Der Duft und Dunst, am Morgen noch von der Sonne durchglüht, hatte sich jetzt immer mehr zu Gewitterwolken verdichtet. Die Sonne war verschleiert. Es war eine fahle, schwüle Stille. In der Ferne, nach Lausanne zu, bildete sich ein schwarzes Gewitter und schüttete am Abend Regenmassen über Berge, See und Stadt.

Ingo, rasch und lebhaft in seinen Entschlüssen, packte augenblicklich seine Sachen. Während dieser Arbeit beruhigte er seine leicht erregbare Phantasie. Und seine natürliche Herzenswärme trat wieder hervor.

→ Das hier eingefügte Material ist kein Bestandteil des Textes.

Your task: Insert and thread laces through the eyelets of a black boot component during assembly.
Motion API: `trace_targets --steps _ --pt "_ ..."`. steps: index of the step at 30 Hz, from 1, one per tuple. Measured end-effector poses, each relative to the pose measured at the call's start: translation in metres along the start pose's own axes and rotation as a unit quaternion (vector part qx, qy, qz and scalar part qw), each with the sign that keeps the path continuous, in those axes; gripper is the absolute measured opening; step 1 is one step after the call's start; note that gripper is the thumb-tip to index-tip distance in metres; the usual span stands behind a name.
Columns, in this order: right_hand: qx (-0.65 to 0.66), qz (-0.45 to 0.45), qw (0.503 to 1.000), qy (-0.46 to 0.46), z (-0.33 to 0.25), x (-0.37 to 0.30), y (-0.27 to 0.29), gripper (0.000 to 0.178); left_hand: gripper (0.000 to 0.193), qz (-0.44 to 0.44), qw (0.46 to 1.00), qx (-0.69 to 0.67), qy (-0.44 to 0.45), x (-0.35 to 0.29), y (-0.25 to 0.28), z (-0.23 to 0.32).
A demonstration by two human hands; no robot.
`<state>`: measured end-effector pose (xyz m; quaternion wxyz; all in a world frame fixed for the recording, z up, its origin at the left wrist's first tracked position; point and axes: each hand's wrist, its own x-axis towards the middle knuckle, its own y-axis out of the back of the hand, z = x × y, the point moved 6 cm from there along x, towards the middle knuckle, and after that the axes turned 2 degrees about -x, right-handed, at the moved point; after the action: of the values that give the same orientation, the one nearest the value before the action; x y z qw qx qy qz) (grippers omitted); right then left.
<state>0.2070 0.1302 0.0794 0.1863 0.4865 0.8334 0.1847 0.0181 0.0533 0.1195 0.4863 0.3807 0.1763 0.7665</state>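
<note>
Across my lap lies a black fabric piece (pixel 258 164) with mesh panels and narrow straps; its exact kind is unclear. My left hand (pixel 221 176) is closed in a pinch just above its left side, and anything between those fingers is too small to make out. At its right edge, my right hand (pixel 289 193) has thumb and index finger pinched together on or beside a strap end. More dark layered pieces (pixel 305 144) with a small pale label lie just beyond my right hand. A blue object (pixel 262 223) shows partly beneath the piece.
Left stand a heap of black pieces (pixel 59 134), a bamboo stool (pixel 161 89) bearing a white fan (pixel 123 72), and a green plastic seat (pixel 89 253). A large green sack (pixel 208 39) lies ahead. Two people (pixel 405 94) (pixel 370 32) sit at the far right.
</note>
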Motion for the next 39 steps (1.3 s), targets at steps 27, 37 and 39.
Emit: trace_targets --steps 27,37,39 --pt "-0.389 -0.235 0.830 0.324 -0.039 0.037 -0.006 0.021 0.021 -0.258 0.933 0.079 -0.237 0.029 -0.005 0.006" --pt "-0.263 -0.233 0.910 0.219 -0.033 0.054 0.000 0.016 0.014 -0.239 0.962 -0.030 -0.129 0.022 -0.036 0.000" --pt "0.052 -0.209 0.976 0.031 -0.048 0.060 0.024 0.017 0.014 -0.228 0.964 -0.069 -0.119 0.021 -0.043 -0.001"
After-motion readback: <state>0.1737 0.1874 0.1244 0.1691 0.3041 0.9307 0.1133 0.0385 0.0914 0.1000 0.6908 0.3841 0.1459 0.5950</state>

Er setzte sich hin und schrieb der Geliebten einen kurzen Abschiedsbrief:

„Meine gute, liebe Elisabeth! Wenn auch unser Bund zerbrochen ist, so wollen wir doch versuchen, als Kameraden dankbar aneinander zu denken. Ich will Dir also sagen, daß ich Dir nicht grolle. Denke auch Du gut von mir! Offen will ich Dir mitteilen, daß ich euch zufällig im Kahn beobachtet habe und auch während des Mittagessens nicht blind war; das Briefchen gab dann den Ausschlag. Elisabeth, werde glücklich! Doch bleibe unsre vornehme, gütige, edle Elisabeth, die wir um dieser Eigenschaften willen alle so sehr achten und lieben — und die ich, das darf ich wohl sagen, auch in allem Wechsel immer geliebt habe. Leb' wohl, liebes Mädchen! Ingo.”

In der Nacht, während Elisabeth in ihre Kissen weinte und vergeblich das Taschentuch zerbiß, um ihre nahe schlafende Mutter das Schluchzen nicht merken zu lassen, saß der ruhelose Ingo im Schnellzug, um über Zürich nach München zu fahren.